◆ Task: Report all lines from the entries below in which "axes" appears.
[Start of section]
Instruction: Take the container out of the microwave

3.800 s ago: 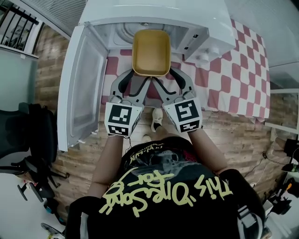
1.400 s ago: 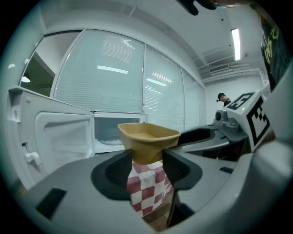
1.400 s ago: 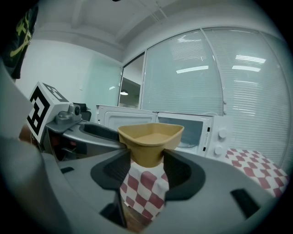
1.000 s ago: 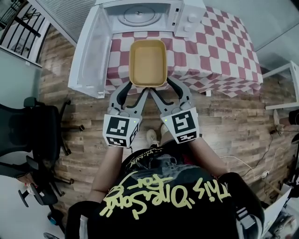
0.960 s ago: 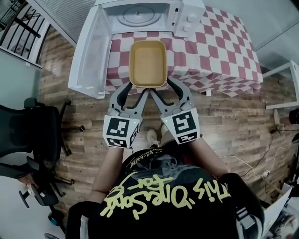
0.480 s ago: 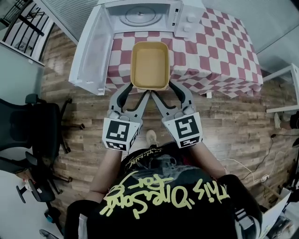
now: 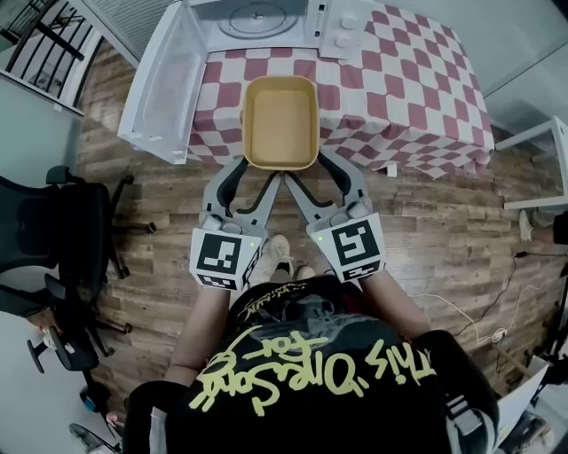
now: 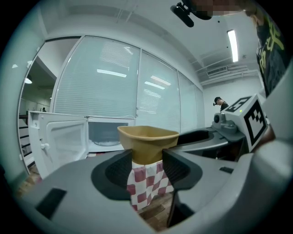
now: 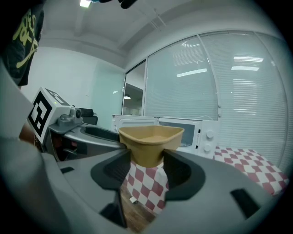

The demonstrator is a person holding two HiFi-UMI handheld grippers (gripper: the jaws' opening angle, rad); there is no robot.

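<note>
Head view: your left claw and right claw each clamp a near corner of the tan container, jaws pressed on its walls. The container hangs over the table's near edge, outside the microwave, which sits at the far edge with its door open.
</note>
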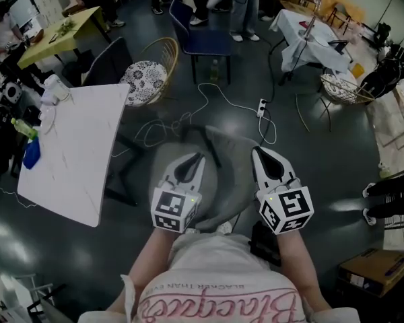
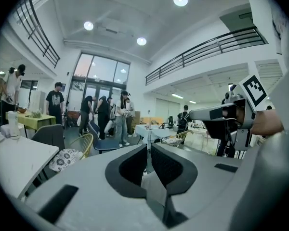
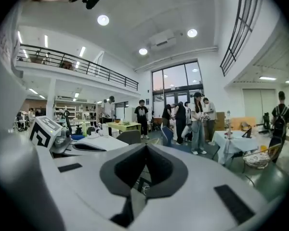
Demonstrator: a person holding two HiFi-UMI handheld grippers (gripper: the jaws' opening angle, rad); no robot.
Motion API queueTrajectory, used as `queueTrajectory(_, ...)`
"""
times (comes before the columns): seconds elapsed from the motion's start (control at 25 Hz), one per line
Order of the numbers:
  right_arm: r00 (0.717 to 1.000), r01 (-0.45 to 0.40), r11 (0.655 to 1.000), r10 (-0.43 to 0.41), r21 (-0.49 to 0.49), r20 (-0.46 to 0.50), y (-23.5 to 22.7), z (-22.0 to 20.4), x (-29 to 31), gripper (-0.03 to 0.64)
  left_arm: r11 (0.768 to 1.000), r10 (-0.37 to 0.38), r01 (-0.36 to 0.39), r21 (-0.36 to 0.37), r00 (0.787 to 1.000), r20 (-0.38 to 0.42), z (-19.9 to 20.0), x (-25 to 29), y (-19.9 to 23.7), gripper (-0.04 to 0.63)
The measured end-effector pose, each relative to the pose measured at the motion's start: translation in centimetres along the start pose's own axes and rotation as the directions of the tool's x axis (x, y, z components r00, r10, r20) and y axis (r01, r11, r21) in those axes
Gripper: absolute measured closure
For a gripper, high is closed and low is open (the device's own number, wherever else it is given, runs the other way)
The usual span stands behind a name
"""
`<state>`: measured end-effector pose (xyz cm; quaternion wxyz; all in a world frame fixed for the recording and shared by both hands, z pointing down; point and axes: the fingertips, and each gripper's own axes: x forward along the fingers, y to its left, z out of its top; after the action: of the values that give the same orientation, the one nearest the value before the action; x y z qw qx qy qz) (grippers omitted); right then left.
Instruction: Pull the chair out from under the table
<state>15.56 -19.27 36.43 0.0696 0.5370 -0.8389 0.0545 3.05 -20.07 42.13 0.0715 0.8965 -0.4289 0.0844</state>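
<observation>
A grey chair (image 1: 222,180) stands on the dark floor, out beside the right edge of the white table (image 1: 74,153). It looks blurred under my two grippers. Both grippers are raised in front of the person, above the chair and apart from it. The left gripper (image 1: 196,157) (image 2: 149,146) has its jaws together and holds nothing. The right gripper (image 1: 258,152) (image 3: 146,146) is shut and empty too. Both point nearly level across the hall. The chair does not show in either gripper view.
On the table lie a green bottle (image 1: 23,128) and a blue item. Beyond it stand a rattan chair with a patterned cushion (image 1: 145,79) and a blue chair (image 1: 202,42). Cables and a power strip (image 1: 261,106) lie on the floor ahead. A cardboard box (image 1: 377,271) sits at right; people stand at the back.
</observation>
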Motion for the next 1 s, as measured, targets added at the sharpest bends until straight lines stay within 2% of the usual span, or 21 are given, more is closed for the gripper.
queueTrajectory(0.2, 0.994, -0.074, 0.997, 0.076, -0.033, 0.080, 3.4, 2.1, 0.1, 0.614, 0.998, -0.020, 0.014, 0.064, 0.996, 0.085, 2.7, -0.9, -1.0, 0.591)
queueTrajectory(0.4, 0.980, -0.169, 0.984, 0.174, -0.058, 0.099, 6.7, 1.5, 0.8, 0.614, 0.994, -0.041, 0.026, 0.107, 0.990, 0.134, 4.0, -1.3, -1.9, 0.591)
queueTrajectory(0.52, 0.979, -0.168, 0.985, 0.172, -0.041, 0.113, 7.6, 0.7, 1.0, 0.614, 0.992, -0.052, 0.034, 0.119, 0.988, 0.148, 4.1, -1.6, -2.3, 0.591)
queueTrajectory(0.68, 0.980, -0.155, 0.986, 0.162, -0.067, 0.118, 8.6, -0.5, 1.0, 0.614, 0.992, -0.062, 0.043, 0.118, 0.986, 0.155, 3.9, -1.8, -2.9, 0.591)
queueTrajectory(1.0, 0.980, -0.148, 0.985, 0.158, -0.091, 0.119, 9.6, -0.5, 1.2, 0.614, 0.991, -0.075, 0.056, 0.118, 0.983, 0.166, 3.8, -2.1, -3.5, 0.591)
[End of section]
◆ Task solution:
The measured end-effector pose, each relative to the pose measured at the motion's start: translation in centimetres along the start pose's own axes and rotation as the directions of the tool's x axis (x, y, z components r00, r10, r20) and y axis (r01, r11, r21) in those axes
`<state>`: measured end-effector pose (xyz cm; quaternion wxyz; all in a world frame fixed for the recording and shared by both hands, z pointing down; point and axes: the fingertips, and each gripper's own axes: x forward along the fingers, y to its left, z out of its top; after the action: of the values that give the same orientation, the one nearest the value before the action; x y z qw qx qy qz) (grippers omitted); right then left.

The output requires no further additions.